Geoffrey Colin Guy CMG, CVO, OBE (4 November 1921 – 1 December 2006) was the last Commissioner and the first Administrator of the Turks and Caicos from 1958 to 1959 and 1959 to 1965 respectively. Mr. Guy was succeeded by John Anthony Golding in 1965. He was administrator during Hurricane Donna, which in 1960 devastated agriculture on the island. He was managing director of the salt industry on the islands and used profits from the commodity to build airstrips and lay the foundation for today's main industry – tourism.
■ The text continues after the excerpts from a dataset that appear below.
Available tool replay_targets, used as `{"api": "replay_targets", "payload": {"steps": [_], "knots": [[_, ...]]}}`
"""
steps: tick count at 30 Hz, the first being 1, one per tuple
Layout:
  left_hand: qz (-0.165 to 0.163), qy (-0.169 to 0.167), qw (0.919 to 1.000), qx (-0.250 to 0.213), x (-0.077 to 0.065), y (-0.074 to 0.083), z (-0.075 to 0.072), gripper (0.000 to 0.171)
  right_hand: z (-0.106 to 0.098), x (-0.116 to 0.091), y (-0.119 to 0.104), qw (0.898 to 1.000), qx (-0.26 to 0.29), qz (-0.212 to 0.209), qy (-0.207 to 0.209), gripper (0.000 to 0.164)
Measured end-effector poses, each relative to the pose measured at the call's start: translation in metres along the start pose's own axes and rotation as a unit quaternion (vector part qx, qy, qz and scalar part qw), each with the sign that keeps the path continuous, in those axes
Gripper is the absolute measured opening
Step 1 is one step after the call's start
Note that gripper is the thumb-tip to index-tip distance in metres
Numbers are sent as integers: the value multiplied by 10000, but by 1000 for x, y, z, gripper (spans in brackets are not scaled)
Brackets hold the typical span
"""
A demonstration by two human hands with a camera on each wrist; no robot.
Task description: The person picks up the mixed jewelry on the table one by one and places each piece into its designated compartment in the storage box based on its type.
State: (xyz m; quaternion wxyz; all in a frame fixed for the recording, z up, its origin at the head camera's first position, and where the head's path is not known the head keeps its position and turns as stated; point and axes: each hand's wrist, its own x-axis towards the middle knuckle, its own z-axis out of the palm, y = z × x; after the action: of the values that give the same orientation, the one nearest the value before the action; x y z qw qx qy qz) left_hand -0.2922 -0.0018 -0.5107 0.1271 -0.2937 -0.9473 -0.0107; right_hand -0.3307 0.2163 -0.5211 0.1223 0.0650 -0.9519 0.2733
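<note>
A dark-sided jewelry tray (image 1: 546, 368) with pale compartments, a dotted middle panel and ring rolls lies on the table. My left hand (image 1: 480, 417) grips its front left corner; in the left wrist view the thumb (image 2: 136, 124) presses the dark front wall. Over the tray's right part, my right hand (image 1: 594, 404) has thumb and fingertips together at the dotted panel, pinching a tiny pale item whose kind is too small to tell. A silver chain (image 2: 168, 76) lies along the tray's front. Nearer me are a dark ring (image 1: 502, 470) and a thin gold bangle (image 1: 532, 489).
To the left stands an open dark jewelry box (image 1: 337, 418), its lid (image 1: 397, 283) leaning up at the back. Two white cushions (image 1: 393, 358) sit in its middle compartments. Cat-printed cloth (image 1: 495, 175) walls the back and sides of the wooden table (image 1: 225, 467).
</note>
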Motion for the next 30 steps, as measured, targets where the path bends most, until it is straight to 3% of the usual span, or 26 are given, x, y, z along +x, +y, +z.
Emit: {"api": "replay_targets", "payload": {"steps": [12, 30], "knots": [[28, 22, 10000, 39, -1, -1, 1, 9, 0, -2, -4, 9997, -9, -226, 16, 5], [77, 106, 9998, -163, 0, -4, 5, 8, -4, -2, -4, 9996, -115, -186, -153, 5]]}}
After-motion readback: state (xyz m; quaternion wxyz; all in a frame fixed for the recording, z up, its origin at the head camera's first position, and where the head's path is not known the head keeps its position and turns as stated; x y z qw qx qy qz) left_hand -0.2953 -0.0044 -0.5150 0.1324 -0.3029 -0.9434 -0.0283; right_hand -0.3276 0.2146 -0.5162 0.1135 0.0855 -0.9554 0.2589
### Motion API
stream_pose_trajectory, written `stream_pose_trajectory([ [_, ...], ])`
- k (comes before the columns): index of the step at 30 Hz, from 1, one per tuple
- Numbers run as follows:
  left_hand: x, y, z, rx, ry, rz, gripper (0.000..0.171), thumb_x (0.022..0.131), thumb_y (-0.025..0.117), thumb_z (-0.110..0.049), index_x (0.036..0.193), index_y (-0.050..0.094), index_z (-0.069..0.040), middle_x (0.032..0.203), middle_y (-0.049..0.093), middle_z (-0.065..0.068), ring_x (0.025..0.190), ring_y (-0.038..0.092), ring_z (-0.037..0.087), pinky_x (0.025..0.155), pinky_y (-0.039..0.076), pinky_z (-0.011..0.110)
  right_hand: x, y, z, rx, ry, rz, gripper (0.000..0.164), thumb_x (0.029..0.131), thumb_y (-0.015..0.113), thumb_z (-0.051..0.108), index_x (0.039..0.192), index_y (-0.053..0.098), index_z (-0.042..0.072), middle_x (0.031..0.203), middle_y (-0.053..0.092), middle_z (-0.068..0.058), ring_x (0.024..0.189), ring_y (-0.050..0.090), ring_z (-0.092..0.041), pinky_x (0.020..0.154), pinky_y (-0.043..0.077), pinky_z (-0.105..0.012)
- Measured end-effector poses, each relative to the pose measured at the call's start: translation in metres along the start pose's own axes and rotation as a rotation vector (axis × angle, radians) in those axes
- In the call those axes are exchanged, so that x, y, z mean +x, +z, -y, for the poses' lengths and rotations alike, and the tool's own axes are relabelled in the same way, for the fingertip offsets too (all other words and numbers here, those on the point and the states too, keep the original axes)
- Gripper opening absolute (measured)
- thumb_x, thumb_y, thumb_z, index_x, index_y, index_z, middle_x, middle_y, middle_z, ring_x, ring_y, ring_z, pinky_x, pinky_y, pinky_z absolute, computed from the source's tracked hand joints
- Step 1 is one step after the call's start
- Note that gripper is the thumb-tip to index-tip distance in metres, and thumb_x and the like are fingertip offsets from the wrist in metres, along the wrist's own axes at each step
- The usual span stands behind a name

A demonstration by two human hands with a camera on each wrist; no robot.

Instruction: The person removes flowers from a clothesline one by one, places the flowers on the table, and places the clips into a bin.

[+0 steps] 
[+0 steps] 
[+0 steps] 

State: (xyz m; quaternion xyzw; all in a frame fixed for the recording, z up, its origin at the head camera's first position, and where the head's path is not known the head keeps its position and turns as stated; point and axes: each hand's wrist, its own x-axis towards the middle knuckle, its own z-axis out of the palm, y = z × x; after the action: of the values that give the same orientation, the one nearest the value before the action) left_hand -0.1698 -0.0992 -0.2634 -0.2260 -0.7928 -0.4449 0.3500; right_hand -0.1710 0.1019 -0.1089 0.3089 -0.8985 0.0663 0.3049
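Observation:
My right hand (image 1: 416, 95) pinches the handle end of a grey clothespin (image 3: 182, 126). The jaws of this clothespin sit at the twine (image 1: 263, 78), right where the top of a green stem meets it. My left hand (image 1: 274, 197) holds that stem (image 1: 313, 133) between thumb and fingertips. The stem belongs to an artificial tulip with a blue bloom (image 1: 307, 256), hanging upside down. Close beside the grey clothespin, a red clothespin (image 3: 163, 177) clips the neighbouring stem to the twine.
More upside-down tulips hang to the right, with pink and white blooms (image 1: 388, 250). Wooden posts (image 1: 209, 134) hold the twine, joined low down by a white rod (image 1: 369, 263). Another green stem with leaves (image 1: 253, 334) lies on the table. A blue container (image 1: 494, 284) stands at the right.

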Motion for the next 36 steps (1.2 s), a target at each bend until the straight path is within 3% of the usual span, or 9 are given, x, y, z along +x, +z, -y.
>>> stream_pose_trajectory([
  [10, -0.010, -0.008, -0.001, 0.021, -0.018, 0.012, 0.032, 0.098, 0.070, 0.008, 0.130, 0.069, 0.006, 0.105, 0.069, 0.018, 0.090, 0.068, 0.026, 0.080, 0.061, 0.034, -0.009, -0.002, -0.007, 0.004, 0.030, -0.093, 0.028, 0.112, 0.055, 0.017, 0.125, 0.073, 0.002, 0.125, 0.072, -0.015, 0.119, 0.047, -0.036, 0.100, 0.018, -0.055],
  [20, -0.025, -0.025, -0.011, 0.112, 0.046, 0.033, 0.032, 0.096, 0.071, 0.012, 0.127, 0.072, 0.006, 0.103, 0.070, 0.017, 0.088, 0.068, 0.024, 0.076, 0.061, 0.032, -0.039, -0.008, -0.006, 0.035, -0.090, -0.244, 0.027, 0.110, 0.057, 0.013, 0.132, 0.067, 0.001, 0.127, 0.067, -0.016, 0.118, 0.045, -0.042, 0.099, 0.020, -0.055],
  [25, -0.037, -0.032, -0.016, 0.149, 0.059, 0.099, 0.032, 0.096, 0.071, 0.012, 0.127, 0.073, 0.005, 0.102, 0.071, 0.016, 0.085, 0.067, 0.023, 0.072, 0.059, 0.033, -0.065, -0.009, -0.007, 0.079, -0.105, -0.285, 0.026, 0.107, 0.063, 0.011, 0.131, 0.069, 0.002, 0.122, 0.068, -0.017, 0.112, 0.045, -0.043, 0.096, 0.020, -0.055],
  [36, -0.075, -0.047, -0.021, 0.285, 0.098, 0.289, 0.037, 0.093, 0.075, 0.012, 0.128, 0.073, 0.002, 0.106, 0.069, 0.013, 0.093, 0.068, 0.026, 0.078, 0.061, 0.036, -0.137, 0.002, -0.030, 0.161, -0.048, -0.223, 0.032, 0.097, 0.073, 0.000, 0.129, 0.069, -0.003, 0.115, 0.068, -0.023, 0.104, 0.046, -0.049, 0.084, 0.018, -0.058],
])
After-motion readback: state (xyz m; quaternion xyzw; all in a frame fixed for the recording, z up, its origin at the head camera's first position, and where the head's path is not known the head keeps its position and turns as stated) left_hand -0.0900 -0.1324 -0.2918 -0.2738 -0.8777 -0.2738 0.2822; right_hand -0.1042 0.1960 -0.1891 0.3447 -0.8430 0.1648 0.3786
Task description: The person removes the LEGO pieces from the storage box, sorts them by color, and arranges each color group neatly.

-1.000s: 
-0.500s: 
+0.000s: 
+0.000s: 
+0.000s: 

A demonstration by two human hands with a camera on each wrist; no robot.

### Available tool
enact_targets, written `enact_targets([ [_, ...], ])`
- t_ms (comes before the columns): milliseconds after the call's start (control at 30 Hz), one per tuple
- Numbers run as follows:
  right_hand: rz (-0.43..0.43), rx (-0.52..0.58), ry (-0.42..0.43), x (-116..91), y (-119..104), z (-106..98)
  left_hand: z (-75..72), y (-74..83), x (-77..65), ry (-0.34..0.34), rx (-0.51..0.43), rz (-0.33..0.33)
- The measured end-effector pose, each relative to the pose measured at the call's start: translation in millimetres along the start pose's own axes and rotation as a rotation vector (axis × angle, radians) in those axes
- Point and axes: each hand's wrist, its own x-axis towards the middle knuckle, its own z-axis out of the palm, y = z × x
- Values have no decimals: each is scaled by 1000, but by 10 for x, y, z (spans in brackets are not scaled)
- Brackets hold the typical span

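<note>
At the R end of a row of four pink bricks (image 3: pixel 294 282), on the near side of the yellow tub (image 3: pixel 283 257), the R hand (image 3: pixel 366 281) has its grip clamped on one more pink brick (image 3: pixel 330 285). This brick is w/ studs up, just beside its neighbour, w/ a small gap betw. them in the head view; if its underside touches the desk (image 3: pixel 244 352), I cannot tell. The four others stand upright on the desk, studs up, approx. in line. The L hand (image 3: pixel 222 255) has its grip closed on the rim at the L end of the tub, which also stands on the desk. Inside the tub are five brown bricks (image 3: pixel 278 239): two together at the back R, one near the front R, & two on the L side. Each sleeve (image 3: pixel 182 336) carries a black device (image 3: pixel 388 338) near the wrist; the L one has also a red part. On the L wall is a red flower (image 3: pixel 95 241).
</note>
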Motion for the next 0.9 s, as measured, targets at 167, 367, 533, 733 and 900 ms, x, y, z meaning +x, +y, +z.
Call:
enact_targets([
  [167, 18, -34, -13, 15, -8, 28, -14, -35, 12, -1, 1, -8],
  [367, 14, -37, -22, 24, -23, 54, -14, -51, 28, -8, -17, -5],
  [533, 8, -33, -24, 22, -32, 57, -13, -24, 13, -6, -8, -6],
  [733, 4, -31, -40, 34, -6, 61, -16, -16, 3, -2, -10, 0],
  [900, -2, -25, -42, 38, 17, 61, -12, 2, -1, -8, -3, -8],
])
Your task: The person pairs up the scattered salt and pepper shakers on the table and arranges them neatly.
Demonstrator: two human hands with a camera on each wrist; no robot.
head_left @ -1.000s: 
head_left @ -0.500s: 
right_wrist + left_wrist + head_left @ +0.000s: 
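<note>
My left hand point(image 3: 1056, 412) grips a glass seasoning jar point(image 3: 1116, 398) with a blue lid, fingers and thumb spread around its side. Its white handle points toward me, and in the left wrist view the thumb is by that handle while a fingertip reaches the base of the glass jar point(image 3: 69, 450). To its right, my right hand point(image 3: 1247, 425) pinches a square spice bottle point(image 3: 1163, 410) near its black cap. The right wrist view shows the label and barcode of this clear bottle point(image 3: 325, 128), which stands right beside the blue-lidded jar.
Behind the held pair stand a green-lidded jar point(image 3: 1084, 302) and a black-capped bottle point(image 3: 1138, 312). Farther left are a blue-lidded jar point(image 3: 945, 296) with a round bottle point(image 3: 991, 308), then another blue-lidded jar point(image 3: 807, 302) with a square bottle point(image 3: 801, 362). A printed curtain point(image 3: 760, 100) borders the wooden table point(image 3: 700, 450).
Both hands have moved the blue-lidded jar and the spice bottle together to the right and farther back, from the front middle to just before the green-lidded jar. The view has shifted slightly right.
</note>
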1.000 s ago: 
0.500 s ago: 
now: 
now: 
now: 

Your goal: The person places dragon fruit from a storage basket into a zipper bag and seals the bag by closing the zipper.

Guy was an RAF photo-reconnaissance pilot during World War II in the Burmese campaign against the invading Japanese. His memoir, Geoffrey Guy's War, (Amberley Books. 2012), records his experiences in the RAF.
Post-war he was a District Commissioner in Sierra Leone where he helped to control the riots which occurred as British rule came to an end.

Following his service in Turks and Caicos, he was Administrator and then Governor of Dominica from 1965 until 1967. In 1973, he became the Administrator of Ascension, where he served until 1976. He subsequently served as Governor of Saint Helena from 1976 to 1980. In 1980, he stood for election to Saint Helena's Legislative Council and served as its Speaker until his retirement at the 1985 election.

Guy stayed on in Saint Helena until 1992 when he and his wife Joan moved to a Yorkshire village, Kirk Hammerton, where he lived until his death. They are survived by their son Ben.